Brokers succeeding without carriers or carriers succeeding without brokers is no success at all. A consensus is evolving that we need to suceed together. Hopefully, this too will become an industry solution helping to engage consumers. The app connects the consumer with his or her broker of choice, the consumer gets specific claims advice from the insurer and the insurer is able to direct more claims to their preferred network of suppliers which, in turn, reduces fraud and an insurer’s claims costs. Everyone wins with the broker mobile app and, yet, insurers are still releasing their own individual mobile apps.This will provide multiple, confusing messages and options to the client. We need to work together.
Online quoting Online quoting is another shiny object that seems to distract insurers. Four years ago, IBRI launched myinsuranceshopper.ca (MIS), an online branding exercise that allows consumers to find a local broker, get a price and engage them in a space where the broker brand did not have a presence as of 2008. We have invested significant resources to drive traffic to this site and have delivered a valuable online branding campaign. Recently, through some changes in the architecture of the site, MIS is much more likely to appear on the top of Google search pages, which present the outcome of keyword searches in order of relevancy.

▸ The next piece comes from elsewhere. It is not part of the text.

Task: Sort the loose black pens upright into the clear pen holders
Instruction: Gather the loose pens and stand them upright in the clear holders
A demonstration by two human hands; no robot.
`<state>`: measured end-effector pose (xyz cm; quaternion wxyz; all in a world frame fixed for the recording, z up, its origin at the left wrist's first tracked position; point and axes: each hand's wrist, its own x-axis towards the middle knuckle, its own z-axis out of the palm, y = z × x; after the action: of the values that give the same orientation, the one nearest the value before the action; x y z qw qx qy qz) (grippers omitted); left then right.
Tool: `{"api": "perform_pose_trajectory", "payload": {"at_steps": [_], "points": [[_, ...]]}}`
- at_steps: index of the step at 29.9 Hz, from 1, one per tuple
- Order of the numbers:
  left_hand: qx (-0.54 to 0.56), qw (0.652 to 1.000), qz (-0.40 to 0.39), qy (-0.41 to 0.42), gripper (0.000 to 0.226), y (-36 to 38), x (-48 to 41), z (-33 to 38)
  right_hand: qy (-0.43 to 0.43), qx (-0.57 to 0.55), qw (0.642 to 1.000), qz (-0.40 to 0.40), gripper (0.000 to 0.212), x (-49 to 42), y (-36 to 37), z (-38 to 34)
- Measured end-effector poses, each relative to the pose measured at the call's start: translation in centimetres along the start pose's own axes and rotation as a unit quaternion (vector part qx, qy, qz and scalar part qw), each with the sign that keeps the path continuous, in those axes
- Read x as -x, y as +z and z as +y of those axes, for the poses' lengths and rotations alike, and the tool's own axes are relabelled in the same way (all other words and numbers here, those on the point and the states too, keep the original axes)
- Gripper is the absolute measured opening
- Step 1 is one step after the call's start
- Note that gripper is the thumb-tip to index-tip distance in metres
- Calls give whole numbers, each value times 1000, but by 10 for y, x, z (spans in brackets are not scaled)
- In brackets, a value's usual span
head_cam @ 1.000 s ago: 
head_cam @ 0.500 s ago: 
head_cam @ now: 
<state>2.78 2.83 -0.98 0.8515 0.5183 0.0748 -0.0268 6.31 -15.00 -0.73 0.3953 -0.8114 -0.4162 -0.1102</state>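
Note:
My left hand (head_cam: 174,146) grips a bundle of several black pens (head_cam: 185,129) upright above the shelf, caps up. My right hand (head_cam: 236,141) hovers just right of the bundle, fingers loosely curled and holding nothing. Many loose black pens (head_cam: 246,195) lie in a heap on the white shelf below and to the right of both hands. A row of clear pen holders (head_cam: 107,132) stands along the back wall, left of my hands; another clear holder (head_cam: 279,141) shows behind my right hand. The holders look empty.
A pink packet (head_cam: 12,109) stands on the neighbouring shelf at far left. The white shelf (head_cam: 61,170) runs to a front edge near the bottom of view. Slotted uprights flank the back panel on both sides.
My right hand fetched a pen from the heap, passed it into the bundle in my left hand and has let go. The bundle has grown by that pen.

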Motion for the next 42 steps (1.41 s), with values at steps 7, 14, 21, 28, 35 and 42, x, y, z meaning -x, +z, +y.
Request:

Our hope is that when the keyword “insurance” is searched through Google, consumers will be directed to broker websites as the first option, followed by the MIS site. How is this a standard industry solution? Consumers tell us they like to shop online. However, they don’t like to make a purchase without consulting with a licensed professional. As a channel, we need to deliver an effective tool for consumers to do their online shopping. This tool must provide a solution for not just one insurer or broker, but for all insurers and brokers.We need to win the online traffic as a channel; we can’t as individual brokers or insurers. However, insurers continue to build their own individual online quoting tools. This runs the significant risk of fracturing the online marketplace. I believe MIS presents an opportunity for brokers and insurers alike to adopt an online tool that enhances the broker channel value proposition instead of clouding it with multiple direct access solutions. Working together is less expensive for each of us and delivers a better solution. So far myinsuranceshopper.ca has been endorsed by Ontario, New Brunswick and most recently Alberta. Other provinces are also investigating MIS and are likely to make announcements shortly.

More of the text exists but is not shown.